Print version ISSN 0186-4866

Abstract

JARAMILLO-CALLE, DA.  and  ZAPATA-CARDENAS, A.. Advances in diagnosis and treatment of acute intermittent porphyria. Med. interna Méx. [online]. 2017, vol.33, n.5, pp.655-667. ISSN 0186-4866.  http://dx.doi.org/10.24245/mim.v33i5.1405.

Acute intermittent porphyria is the most frequent of the acute hepatic porphyrias. This is caused by mutations of autosomal dominant inheritance in the HMBS gene, which generate a deficiency of the enzyme porphobilinogen deaminase in the biosynthetic pathway of the heme group. It is characterized by potentially life-threatening neurovisceral symptoms, including abdominal pain, vomiting, constipation, muscle weakness and seizures. Such attacks are triggered by medications, fasting, alcohol, hormonal changes, stress, among others.
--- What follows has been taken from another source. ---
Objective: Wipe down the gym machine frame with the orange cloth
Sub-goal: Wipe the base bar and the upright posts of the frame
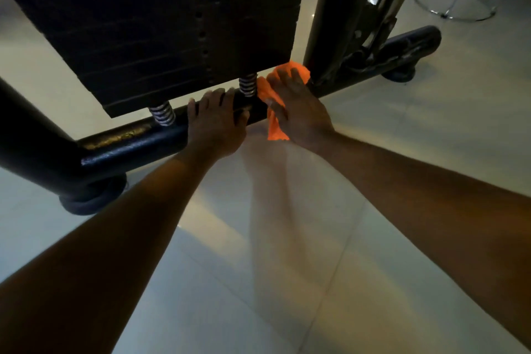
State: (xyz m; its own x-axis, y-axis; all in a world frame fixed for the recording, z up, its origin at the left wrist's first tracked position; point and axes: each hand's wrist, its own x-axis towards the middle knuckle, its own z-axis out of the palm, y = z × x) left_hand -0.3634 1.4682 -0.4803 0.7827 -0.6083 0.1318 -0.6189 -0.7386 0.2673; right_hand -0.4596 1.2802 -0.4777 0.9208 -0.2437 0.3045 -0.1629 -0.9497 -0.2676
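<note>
Frame (129, 141) of the gym machine, a black floor-level tube, gets a wipe as the right hand (296, 112) presses the orange cloth (274, 123) onto the tube near its joint with the upright post (324, 8), fingers spread flat over the fabric. The left hand (217, 121) rests just beside it on the same tube, fingers laid over the top and holding nothing else. A loose tail of the cloth hangs down toward the tiled floor (287, 267).

Judging from this position, the likeliest trouble is the cloth catching on the nearer spring (248, 85) under the weight stack (161, 23), which it touches, or fingers slipping into the gap below the plates. The hanging tail could also drag on the floor and pick up dirt.

Dim light swallows most detail on the stack and post. The tube's far side is out of sight, the cloth's upper edge is hidden behind the fingers, and the top of the machine is cut off.
</note>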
Its treatment includes high carbohydrate loads, intravenous hemin, and medical support. Some patients who develop recurrent acute attacks may require prophylactic hemin or gonadotropin-releasing hormone analogs. Liver transplantation is indicated for patients refractory to those treatments. Chronic complications of the disease include hepatocellular carcinoma, hypertension, chronic kidney disease, and chronic pain.

Keywords : acute intermittent porphyria; diagnosis; treatment; prevention; neurogical symptoms; crisis.